> _TASK DIRECTIONS_
Whenever a line in the listing contains "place", copy that line.
== Segment start ==
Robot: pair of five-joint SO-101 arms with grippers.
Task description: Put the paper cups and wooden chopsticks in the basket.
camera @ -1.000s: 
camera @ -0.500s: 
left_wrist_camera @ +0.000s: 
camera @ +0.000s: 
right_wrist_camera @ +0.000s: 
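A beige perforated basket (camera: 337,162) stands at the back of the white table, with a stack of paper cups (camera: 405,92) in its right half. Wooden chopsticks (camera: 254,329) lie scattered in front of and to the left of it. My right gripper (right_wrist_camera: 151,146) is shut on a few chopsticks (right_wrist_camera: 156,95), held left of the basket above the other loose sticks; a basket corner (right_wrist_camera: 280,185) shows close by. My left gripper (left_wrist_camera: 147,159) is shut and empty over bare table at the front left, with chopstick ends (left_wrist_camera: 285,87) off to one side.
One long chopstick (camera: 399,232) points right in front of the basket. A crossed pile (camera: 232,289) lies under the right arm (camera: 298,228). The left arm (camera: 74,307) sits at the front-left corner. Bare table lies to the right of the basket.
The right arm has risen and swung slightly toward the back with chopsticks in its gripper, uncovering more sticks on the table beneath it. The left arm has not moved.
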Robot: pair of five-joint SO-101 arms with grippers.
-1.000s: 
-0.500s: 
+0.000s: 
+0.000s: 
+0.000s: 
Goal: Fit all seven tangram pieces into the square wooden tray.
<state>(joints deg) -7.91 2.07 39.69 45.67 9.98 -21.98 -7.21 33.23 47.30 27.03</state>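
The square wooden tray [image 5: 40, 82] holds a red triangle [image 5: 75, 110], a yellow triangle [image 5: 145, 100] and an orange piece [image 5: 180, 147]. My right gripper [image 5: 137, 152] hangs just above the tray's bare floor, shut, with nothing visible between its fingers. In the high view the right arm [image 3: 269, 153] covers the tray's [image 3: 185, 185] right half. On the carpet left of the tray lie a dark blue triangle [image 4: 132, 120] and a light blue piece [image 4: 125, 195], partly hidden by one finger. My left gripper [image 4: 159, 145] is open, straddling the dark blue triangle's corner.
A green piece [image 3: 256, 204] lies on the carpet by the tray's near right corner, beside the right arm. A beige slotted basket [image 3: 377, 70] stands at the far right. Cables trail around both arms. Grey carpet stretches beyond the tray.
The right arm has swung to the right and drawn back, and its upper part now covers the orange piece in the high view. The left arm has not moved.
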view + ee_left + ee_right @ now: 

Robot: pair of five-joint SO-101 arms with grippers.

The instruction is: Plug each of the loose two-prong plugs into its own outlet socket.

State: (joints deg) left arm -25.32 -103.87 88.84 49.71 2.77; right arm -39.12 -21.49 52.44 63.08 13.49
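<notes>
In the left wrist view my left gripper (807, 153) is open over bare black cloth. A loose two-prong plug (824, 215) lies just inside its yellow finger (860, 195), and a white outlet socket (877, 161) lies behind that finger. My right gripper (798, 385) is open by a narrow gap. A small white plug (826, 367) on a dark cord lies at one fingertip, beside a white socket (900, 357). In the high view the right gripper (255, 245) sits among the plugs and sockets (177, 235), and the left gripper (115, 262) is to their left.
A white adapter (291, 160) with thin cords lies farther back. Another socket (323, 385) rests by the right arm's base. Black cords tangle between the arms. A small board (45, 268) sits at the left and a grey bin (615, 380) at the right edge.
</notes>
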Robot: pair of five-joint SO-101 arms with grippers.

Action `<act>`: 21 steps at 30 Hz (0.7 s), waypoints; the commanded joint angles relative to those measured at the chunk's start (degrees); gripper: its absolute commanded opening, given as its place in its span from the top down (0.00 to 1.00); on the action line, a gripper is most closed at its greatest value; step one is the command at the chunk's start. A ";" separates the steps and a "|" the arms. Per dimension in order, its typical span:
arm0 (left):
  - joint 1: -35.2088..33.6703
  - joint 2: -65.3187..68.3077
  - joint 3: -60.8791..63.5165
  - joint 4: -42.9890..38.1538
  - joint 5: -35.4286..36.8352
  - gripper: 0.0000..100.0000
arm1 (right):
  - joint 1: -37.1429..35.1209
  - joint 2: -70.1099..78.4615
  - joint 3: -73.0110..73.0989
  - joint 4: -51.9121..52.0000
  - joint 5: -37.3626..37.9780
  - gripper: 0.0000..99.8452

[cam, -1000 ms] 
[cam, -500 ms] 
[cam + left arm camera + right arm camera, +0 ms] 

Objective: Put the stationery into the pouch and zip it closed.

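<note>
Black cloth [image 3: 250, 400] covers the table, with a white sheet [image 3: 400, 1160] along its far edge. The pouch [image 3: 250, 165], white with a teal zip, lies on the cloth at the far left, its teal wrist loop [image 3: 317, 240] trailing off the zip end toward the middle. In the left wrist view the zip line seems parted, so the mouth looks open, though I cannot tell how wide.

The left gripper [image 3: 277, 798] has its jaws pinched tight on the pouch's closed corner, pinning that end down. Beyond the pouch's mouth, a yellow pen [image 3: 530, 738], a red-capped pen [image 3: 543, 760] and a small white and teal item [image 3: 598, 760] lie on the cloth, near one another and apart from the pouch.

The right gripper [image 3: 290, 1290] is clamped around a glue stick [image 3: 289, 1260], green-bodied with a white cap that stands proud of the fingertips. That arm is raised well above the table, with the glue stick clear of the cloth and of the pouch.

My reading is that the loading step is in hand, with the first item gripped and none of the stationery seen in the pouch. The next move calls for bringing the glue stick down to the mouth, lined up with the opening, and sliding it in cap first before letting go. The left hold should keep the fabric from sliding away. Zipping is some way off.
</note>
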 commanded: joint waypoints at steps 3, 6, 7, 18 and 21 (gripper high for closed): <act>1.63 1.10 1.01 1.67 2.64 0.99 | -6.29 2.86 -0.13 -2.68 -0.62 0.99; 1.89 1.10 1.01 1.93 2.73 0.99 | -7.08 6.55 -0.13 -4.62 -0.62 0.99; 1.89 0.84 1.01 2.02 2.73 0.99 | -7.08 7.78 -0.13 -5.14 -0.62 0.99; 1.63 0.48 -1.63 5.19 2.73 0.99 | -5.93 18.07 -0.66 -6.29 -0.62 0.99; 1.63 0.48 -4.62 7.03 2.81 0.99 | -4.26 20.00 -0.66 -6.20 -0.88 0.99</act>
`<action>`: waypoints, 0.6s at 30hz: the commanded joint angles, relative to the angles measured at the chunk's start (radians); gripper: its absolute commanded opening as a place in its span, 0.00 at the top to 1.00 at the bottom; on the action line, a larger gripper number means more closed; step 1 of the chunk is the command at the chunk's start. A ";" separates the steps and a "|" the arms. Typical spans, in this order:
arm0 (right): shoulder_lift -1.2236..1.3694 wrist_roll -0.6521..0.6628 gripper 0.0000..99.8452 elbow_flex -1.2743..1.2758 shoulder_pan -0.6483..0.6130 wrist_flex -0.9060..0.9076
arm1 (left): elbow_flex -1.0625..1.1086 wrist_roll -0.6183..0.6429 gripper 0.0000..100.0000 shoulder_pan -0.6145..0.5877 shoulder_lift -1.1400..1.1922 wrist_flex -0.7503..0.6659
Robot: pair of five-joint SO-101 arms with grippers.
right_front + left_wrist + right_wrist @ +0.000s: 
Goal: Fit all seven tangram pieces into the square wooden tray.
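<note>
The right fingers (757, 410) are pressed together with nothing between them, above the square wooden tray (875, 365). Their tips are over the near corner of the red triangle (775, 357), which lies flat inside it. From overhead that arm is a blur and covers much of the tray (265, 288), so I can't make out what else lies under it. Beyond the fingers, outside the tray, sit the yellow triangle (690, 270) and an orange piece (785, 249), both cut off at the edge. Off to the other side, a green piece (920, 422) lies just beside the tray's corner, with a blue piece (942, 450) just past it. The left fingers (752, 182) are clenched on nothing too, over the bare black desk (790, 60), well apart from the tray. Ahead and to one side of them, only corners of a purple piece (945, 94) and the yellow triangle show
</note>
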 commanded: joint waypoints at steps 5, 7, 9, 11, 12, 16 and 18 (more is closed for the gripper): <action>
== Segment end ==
> _ANSWER AREA_
Action `<act>`: 21 steps at 30 Hz (0.7 s), waypoints; the commanded joint angles relative to those measured at the chunk's start (degrees); gripper: its absolute commanded opening, given as its place in its span from the top down (0.00 to 1.00); on the action line, a gripper is most closed at its greatest value; step one is the command at the chunk's start. A ";" separates the steps and a "|" the arms. Per dimension in order, its typical span:
`<action>`: waypoints, 0.6s at 30hz: the commanded joint angles, relative to the angles measured at the chunk's start (radians); gripper: its absolute commanded opening as a place in its span, 0.00 at the top to 1.00 at the bottom; on the action line, a larger gripper number means more closed; step 1 of the chunk is the command at the chunk's start. A ";" separates the steps and a "|" the arms. Typical spans, in this order:

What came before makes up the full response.